* **PROBLEM**
Reproduce precisely the lines between the start of the data below and the line with "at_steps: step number", both included.

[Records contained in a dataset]
========================================================================
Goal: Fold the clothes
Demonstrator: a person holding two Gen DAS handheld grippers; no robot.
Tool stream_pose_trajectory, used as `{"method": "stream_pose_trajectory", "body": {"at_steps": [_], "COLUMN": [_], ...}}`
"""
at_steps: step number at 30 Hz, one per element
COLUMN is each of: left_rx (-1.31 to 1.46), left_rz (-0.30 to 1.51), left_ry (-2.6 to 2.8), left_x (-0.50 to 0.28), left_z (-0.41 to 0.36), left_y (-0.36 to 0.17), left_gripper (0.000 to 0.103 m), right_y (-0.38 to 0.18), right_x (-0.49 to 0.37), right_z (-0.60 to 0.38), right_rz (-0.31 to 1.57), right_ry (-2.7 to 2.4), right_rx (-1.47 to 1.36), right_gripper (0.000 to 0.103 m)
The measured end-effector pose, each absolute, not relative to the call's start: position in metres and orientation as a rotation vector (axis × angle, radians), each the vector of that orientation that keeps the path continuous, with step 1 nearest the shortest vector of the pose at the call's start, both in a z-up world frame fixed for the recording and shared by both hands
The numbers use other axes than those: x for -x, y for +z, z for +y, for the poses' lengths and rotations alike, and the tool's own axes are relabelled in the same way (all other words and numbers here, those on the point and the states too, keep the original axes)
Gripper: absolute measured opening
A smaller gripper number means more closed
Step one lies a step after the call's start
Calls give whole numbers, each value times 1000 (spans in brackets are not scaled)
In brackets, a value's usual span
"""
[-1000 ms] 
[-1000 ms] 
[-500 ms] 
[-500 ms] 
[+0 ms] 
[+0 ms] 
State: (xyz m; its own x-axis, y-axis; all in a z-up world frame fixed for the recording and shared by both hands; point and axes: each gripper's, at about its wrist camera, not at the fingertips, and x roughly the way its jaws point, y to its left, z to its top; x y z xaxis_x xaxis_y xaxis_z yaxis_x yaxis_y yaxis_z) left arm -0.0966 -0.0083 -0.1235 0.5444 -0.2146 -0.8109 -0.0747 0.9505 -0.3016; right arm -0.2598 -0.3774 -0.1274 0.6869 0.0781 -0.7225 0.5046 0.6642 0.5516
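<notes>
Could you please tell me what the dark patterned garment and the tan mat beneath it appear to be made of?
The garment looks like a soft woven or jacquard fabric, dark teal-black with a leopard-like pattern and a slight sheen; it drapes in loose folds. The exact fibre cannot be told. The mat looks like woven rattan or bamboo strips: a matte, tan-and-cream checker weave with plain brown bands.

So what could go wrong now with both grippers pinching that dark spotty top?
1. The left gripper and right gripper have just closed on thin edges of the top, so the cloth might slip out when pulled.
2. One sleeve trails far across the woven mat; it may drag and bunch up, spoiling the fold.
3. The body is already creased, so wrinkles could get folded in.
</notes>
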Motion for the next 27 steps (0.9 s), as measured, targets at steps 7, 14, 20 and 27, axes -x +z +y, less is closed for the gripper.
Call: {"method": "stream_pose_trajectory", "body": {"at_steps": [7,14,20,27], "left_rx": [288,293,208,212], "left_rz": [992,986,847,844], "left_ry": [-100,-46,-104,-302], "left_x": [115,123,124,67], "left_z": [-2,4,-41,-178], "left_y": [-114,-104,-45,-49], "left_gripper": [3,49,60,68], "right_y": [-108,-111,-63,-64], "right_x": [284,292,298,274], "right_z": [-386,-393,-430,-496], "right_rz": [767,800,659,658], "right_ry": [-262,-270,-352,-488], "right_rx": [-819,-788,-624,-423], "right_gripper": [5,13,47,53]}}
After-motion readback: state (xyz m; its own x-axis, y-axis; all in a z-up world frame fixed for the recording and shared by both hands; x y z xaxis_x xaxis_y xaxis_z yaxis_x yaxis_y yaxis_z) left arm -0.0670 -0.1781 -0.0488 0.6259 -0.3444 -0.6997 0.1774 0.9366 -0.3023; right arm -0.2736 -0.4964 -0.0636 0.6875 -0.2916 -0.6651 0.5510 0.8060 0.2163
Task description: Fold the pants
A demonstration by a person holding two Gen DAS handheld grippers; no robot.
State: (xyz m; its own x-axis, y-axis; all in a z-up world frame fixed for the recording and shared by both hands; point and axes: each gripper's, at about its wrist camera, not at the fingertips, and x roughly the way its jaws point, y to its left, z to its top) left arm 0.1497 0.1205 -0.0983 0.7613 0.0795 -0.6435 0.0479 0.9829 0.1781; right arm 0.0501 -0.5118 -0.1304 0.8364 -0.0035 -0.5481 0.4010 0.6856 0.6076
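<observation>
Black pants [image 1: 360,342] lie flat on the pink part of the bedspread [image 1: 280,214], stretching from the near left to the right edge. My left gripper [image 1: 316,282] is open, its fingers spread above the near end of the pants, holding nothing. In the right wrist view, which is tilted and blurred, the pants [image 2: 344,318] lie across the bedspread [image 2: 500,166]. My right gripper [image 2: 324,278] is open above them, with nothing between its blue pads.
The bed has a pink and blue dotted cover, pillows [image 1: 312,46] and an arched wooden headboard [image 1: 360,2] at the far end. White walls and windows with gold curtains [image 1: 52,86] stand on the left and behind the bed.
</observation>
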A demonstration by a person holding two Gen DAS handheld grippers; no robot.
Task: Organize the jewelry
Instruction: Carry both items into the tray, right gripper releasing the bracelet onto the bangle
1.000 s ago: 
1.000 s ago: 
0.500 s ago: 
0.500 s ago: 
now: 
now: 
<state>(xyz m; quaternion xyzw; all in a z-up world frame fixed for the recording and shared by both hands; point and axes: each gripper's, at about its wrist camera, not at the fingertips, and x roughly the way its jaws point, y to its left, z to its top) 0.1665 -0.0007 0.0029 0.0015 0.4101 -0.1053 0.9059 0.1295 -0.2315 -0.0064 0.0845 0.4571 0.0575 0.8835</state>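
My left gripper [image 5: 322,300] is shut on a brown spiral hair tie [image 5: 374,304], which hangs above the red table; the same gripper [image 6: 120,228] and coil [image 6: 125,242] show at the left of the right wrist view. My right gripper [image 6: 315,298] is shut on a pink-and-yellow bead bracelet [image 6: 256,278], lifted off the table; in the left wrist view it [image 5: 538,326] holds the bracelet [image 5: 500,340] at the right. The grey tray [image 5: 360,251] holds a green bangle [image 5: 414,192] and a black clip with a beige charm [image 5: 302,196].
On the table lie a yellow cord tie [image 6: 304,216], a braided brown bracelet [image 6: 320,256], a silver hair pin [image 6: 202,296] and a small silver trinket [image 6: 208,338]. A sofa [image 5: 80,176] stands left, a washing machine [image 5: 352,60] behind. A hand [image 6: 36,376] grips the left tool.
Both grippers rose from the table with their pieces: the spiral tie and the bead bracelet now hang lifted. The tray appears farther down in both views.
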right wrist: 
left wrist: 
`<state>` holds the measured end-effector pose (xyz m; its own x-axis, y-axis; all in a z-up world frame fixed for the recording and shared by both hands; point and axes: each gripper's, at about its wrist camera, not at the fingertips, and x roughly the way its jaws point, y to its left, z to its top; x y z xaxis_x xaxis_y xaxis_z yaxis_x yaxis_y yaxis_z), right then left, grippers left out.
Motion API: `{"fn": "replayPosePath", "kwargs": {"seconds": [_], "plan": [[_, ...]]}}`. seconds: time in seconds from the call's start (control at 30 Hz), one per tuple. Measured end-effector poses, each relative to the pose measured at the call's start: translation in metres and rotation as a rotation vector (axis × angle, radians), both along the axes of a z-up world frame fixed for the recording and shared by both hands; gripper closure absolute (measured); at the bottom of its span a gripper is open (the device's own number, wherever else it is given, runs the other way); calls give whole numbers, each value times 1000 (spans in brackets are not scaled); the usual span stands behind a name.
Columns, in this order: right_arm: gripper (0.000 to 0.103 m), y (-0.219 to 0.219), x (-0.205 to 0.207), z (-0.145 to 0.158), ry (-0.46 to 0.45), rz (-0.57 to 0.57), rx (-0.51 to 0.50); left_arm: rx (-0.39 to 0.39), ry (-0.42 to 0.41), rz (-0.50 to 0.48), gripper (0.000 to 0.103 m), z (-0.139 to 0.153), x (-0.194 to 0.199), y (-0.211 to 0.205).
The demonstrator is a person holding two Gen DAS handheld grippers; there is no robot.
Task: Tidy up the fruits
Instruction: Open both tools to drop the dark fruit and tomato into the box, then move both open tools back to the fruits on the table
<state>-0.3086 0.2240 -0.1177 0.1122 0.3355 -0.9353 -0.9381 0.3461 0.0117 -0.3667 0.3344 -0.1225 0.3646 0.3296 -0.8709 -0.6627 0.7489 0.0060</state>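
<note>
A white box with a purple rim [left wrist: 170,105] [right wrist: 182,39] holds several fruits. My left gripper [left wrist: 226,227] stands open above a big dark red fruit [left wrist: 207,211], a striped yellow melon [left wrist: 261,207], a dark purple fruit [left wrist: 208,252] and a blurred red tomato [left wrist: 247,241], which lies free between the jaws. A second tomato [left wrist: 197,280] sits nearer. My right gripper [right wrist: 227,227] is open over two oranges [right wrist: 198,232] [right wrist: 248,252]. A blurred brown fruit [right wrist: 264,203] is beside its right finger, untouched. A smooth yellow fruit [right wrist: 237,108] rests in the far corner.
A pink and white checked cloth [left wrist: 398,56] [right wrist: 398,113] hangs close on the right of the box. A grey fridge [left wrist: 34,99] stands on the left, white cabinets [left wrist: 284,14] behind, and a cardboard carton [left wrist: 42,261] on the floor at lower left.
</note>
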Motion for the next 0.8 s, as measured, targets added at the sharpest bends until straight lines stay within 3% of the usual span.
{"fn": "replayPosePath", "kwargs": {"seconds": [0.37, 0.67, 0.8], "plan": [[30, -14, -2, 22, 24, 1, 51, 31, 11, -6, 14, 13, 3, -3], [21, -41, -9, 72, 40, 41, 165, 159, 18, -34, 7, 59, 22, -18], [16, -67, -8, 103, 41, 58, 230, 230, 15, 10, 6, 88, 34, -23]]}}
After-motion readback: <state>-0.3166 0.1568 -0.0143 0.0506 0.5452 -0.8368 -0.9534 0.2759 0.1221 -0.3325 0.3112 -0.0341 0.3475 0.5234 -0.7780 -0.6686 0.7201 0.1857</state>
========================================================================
* **SOLUTION TO THIS TASK**
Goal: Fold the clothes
Demonstrator: a person holding two Gen DAS handheld grippers; no robot.
Tool stream_pose_trajectory, used as `{"method": "stream_pose_trajectory", "body": {"at_steps": [_], "COLUMN": [_], ...}}`
"""
at_steps: step number at 30 Hz, one per element

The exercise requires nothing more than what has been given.